High School for Recording Arts accounts for 100.0% of all HIGH SCHOOL FOR RECORDING ARTS student enrollment
That concentration — well above the 8.4% national median for largest-entity share — means HIGH SCHOOL FOR RECORDING ARTS-wide averages can mask substantial variation outside the dominant entity. Grade band: high. A single dominant campus often anchors a district's program offerings and staffing patterns; the share helps explain why district-wide averages may not reflect the typical neighbourhood-school experience. When one entity dominates a region's footprint, its programmatic and budget decisions effectively set policy for a majority of the affected population.
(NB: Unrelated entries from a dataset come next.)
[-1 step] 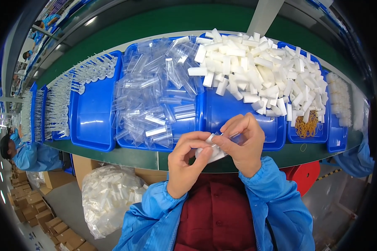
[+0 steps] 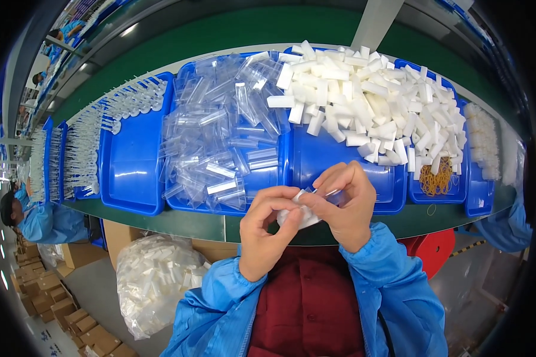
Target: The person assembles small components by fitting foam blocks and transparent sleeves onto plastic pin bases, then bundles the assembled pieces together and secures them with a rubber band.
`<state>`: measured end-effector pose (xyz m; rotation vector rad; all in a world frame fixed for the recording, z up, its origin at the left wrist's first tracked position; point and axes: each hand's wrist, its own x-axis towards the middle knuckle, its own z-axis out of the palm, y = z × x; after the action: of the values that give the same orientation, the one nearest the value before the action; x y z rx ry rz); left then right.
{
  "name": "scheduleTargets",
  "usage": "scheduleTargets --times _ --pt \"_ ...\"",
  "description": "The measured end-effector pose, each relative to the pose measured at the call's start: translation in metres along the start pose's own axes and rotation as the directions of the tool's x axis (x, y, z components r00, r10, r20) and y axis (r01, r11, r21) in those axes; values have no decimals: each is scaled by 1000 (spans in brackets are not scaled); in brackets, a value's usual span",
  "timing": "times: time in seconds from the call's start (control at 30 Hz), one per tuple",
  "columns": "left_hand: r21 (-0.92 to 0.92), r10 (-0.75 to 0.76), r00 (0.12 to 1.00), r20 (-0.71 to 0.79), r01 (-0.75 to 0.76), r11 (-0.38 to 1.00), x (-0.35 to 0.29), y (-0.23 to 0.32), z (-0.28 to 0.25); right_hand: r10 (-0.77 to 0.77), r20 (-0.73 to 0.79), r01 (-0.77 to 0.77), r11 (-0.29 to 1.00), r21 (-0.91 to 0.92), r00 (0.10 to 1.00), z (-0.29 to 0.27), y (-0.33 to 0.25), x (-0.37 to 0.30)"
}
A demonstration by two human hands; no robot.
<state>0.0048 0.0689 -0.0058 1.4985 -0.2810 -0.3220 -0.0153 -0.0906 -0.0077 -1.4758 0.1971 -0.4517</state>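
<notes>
My left hand (image 2: 269,229) is closed around a soft-looking white piece (image 2: 307,220), pinched between thumb and fingers just past the near edge of the trays. Close against it, my right hand (image 2: 350,205) has thumb and forefinger pressed together on a clear plastic piece (image 2: 337,196); its exact shape is partly hidden by the fingers. The two pieces meet between my fingertips. Beyond my hands lie a heap of clear plastic sleeves (image 2: 205,143) in a blue tray and a large pile of white foam blocks (image 2: 363,89) in the tray to its right.
At the left, blue trays (image 2: 131,172) hold rows of clear, thin-stemmed parts (image 2: 80,152). Yellow rubber bands (image 2: 436,178) lie in a tray at right. A bag of white blocks (image 2: 158,279) stands below the green table edge (image 2: 199,226). A co-worker (image 2: 41,217) sits far left.
</notes>
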Motion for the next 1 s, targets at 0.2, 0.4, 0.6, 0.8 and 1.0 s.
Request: scheduleTargets --times 0.2,0.4,0.6,0.8,1.0 --pt "309 154 988 -22 -139 941 -2 -3 3 -6 -19 4 997 -83 1000 -4 5 -1" --pt "487 336 938 83 -332 808 -1 12 7 -32 -31 30 998 -63 999 -9 3 3" --pt "554 388 920 58 -354 754 1 12 7 -1 47 5 996 -90 999 -11 2 3" --pt "573 387 918 90 -365 733 1 12 7 35 14 -34 998 -59 999 -11 5 2" --pt "584 365 926 91 -347 734 0 14 7 20 17 -18 995 -94 1000 -13 5 3"
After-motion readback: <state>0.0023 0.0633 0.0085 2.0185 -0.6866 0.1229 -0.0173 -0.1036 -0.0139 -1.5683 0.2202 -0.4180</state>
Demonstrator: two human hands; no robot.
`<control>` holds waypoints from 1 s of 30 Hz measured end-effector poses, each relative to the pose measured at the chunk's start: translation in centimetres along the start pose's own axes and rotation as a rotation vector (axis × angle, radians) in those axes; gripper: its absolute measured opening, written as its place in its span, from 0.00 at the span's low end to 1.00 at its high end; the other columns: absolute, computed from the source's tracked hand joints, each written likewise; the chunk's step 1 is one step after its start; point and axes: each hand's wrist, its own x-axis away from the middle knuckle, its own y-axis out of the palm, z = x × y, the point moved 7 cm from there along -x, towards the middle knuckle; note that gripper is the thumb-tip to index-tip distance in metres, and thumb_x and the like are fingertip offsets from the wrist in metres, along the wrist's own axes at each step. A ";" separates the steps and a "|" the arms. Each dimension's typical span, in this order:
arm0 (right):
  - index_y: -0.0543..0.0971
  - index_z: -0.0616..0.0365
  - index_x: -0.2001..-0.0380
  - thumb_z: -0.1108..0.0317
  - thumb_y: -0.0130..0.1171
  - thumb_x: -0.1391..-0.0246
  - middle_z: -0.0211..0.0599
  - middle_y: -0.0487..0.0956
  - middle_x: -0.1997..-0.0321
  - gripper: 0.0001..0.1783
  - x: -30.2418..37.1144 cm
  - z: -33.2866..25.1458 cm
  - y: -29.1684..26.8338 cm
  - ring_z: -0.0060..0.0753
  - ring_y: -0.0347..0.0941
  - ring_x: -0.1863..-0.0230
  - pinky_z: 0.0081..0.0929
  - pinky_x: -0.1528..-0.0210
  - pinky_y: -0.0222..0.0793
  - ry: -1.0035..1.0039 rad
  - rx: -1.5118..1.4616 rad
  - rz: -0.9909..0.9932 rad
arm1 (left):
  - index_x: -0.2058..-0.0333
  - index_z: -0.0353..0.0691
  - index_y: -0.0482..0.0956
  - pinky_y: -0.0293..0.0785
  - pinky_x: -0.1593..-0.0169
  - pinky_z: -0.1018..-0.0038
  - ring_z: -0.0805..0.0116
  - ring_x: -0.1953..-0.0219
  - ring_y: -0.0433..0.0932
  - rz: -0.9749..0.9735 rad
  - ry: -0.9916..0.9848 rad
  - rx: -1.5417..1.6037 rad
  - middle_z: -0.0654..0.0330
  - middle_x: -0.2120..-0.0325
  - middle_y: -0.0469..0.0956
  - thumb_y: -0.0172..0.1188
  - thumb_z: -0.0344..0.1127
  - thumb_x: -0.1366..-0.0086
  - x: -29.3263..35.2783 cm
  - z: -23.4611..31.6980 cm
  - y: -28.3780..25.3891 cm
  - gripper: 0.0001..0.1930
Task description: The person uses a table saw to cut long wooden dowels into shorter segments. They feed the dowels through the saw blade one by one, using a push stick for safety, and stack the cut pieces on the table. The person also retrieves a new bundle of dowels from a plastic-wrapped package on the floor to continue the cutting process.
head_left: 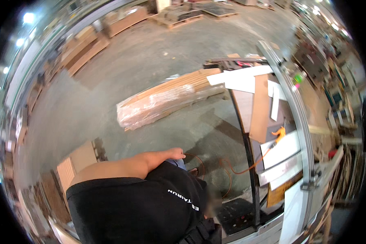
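Observation:
My left arm, bare to the shoulder, reaches across in front of my black shirt (138, 207). At its end my left hand (177, 153) is closed, above the floor and beside my leg. A thin orange hose (200, 159) meets the hand at the fingers; whether they grip it cannot be made out. The hose loops over the floor near my sandalled foot (194, 171) and, to the right, rises to a yellow air blow gun (279, 133) lying on the worktable (244, 106). My right hand does not show.
White and brown panel strips (259, 107) cover the worktable, with a long metal rail (293, 97) along its right side. Ahead on the floor lies a plastic-wrapped bundle of boards (166, 99). Pallets (179, 20) stand farther off, and stacked boards (78, 160) sit at my left.

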 end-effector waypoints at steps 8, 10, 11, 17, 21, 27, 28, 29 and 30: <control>0.77 0.57 0.52 0.52 0.48 0.29 0.33 0.79 0.65 0.20 -1.5 -12.2 10.0 0.27 0.68 0.73 0.31 0.72 0.63 -0.495 0.781 -0.281 | 0.56 0.40 0.83 0.74 0.48 0.59 0.48 0.53 0.80 0.497 -0.233 0.275 0.48 0.60 0.83 0.60 0.52 0.36 4.7 -7.6 -4.8 0.22; 0.77 0.58 0.49 0.55 0.46 0.28 0.36 0.79 0.61 0.19 -0.4 -15.6 14.6 0.31 0.72 0.66 0.33 0.64 0.67 -1.002 1.075 -0.433 | 0.60 0.35 0.85 0.73 0.46 0.58 0.45 0.52 0.80 0.541 -0.426 0.392 0.45 0.57 0.83 0.59 0.55 0.38 7.0 -12.4 -4.9 0.25; 0.76 0.58 0.47 0.57 0.46 0.28 0.37 0.80 0.59 0.19 0.0 -17.1 15.9 0.33 0.74 0.62 0.34 0.59 0.69 -1.267 1.205 -0.473 | 0.59 0.35 0.85 0.74 0.46 0.58 0.44 0.52 0.80 0.538 -0.534 0.429 0.45 0.56 0.83 0.58 0.55 0.38 7.5 -12.5 -5.2 0.25; 0.78 0.59 0.50 0.65 0.51 0.34 0.43 0.80 0.56 0.14 -4.1 -14.5 27.0 0.41 0.78 0.56 0.41 0.51 0.74 -1.758 1.441 -0.618 | 0.58 0.34 0.85 0.75 0.49 0.55 0.42 0.52 0.81 0.641 -0.734 0.731 0.41 0.56 0.82 0.56 0.55 0.37 9.1 -22.3 -8.0 0.26; 0.79 0.59 0.53 0.68 0.55 0.38 0.45 0.80 0.58 0.12 -4.6 -15.4 31.6 0.45 0.77 0.57 0.44 0.53 0.74 -1.290 1.516 -0.525 | 0.58 0.35 0.85 0.75 0.49 0.54 0.43 0.52 0.81 0.592 -0.647 0.735 0.41 0.57 0.82 0.56 0.55 0.36 6.8 -24.5 -13.5 0.26; 0.81 0.62 0.56 0.57 0.60 0.38 0.39 0.82 0.65 0.18 -4.4 -20.6 41.9 0.34 0.76 0.64 0.33 0.60 0.72 -0.878 1.221 -0.268 | 0.58 0.38 0.86 0.77 0.56 0.60 0.56 0.62 0.83 0.594 -0.684 0.687 0.47 0.66 0.84 0.61 0.52 0.37 4.0 -30.6 -19.9 0.22; 0.81 0.61 0.56 0.59 0.59 0.38 0.40 0.81 0.64 0.17 -5.6 -21.0 43.8 0.34 0.76 0.65 0.33 0.61 0.73 -0.884 1.244 -0.328 | 0.58 0.38 0.86 0.77 0.57 0.60 0.57 0.63 0.83 0.562 -0.662 0.727 0.48 0.67 0.85 0.61 0.53 0.37 3.5 -31.3 -20.9 0.22; 0.81 0.61 0.56 0.60 0.59 0.38 0.40 0.81 0.64 0.15 -6.8 -21.4 45.5 0.35 0.76 0.65 0.33 0.62 0.73 -0.889 1.263 -0.385 | 0.58 0.38 0.86 0.77 0.57 0.60 0.58 0.64 0.82 0.539 -0.650 0.776 0.49 0.67 0.85 0.61 0.54 0.37 3.1 -32.4 -22.2 0.23; 0.80 0.60 0.56 0.61 0.59 0.38 0.40 0.81 0.64 0.14 -7.8 -21.6 46.4 0.36 0.76 0.65 0.33 0.62 0.73 -0.888 1.274 -0.429 | 0.58 0.39 0.86 0.77 0.57 0.60 0.59 0.65 0.82 0.538 -0.669 0.834 0.50 0.68 0.85 0.62 0.54 0.37 3.7 -34.0 -22.8 0.23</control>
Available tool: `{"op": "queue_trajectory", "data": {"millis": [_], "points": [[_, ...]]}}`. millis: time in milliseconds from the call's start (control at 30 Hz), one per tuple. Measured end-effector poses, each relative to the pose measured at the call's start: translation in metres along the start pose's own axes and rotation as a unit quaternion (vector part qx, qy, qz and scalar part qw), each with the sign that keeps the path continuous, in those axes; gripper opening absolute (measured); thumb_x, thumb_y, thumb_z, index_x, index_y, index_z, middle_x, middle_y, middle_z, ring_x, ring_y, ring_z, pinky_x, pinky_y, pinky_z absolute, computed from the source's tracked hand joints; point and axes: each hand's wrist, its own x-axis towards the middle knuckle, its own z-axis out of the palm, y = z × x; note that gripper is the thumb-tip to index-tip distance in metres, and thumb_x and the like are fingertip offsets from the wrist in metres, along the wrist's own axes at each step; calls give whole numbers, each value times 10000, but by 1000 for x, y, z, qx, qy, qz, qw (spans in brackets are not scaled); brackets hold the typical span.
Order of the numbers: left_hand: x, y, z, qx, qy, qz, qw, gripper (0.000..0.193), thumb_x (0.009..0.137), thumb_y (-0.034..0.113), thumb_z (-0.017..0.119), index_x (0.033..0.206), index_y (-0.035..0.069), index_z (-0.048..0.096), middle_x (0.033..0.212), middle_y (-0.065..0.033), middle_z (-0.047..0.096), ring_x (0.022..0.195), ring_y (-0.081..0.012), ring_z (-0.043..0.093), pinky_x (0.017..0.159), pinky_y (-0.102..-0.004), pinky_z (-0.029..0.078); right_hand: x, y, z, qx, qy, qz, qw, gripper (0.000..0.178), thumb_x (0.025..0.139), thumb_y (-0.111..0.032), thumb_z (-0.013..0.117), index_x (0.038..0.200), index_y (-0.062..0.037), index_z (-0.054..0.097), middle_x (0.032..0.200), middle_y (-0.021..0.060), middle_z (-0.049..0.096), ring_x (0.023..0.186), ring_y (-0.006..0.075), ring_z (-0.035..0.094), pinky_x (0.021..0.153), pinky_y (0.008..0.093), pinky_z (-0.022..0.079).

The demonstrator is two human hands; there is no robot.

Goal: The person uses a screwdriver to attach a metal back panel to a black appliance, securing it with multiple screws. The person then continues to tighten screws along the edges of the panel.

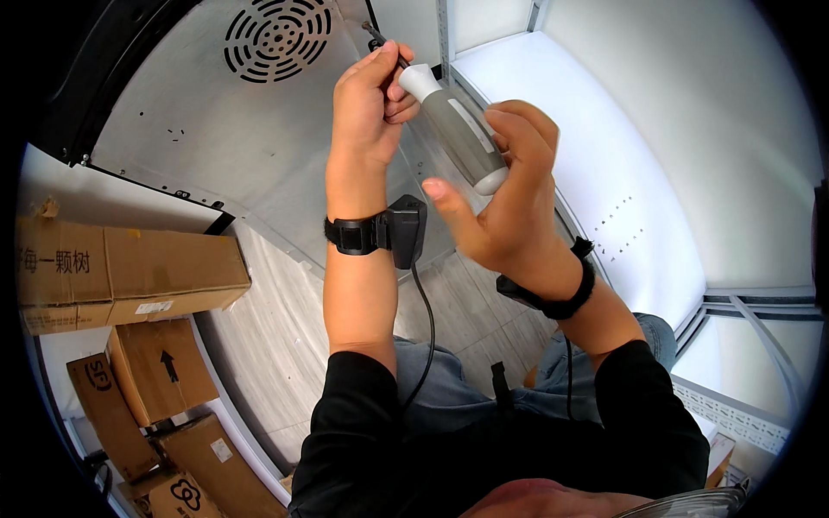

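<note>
Grey/white fat-handled screwdriver (458, 129) nr slotted grey metal panel (259, 155).
My L hand (373, 97) pinches dark shaft (403, 61); R hand (516, 200) half-open round handle (473, 148), contact unclear.

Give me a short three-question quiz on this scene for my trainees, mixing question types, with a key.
1. Which hand pinches the screwdriver by its shaft?
2. True or false: the right hand is clenched tightly around the handle.
3. Which opening shows in the metal panel?
A) a star-shaped window
B) a round slotted vent
C) a square door

Key:
1. The left hand.
2. False: the right hand is open, its thumb apart from the handle.
3. B
</note>
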Motion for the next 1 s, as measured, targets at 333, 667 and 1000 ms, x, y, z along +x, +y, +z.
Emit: {"op": "queue_trajectory", "data": {"millis": [333,667,1000], "points": [[-3,2,6,-20,30,2,999,263,960,243,458,817,30,519,536,21,372,447,-66,281,413,-216,218,0,0,-7,-2,-71,55,996,589,707,-138,753,1164,-27,398,1032,153,525,763,295,577,549,336,467],[0,-4,9,-16,54,-4,998,228,949,230,471,893,36,579,538,35,380,467,-69,307,421,-203,219,2,0,-6,0,-45,64,997,513,777,-174,684,1194,-30,422,1001,158,527,812,315,567,593,343,462],[6,-10,-2,-74,10,7,997,224,948,216,484,901,16,574,554,29,397,469,-74,319,420,-210,241,-3,16,4,8,17,-8,1000,551,759,-198,718,1195,-29,426,948,130,546,726,279,559,503,328,438]]}}
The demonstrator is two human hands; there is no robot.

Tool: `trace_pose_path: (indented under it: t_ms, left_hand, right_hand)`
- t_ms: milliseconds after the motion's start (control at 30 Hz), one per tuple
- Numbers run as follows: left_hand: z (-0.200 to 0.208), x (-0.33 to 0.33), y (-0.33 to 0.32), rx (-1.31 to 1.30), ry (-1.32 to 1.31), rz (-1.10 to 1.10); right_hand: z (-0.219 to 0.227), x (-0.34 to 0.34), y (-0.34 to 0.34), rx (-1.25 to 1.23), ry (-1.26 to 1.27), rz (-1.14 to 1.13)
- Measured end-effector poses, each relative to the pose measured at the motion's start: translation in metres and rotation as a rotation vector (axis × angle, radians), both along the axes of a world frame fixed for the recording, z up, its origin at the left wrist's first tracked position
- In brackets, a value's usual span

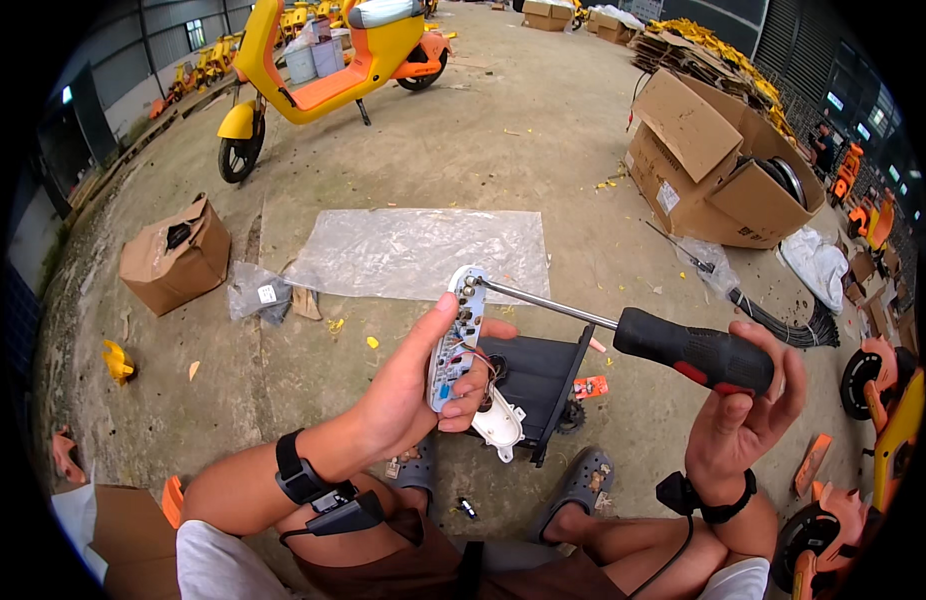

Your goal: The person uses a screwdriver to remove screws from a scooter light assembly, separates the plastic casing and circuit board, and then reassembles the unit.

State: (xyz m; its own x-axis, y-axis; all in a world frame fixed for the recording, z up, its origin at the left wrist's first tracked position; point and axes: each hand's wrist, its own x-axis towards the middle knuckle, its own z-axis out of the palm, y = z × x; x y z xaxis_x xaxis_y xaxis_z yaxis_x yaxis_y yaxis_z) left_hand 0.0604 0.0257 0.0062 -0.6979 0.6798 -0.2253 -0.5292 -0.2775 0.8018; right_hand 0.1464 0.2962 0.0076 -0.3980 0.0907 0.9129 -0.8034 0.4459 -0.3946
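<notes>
Left hand (408, 395) pinches a circuit board (456, 340); right hand (738, 400) fingers wrap the screwdriver (683, 352), tip on the board. Black housing (528, 385) just below; plastic sheet (418, 252) beyond, boxes (718, 165) far right.

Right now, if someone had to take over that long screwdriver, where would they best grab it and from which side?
Probably by the thick black handle with red inlay of the screwdriver, coming from the right side, where the right hand holds it. The thin steel shaft runs leftward, its tip set against the top of the white circuit board held upright in the left hand, so that end is occupied and slippery.
</notes>
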Motion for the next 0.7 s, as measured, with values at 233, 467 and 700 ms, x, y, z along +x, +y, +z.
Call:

HIGH SCHOOL FOR RECORDING ARTS has higher-than-average Title I eligibility — 82.6% of the population qualifies for free or reduced-price lunch
free or reduced-price lunch eligibility is the federal threshold for Title I funding allocations, established under the Every Student Succeeds Act (ESSA, 2015). Areas above 75% eligibility — including this one — receive concentration grants on top of the basic Title I formula. Regions with eligibility this high typically draw a substantially larger federal funding share relative to their local tax base, which can either offset or reinforce existing gaps depending on allocation policy.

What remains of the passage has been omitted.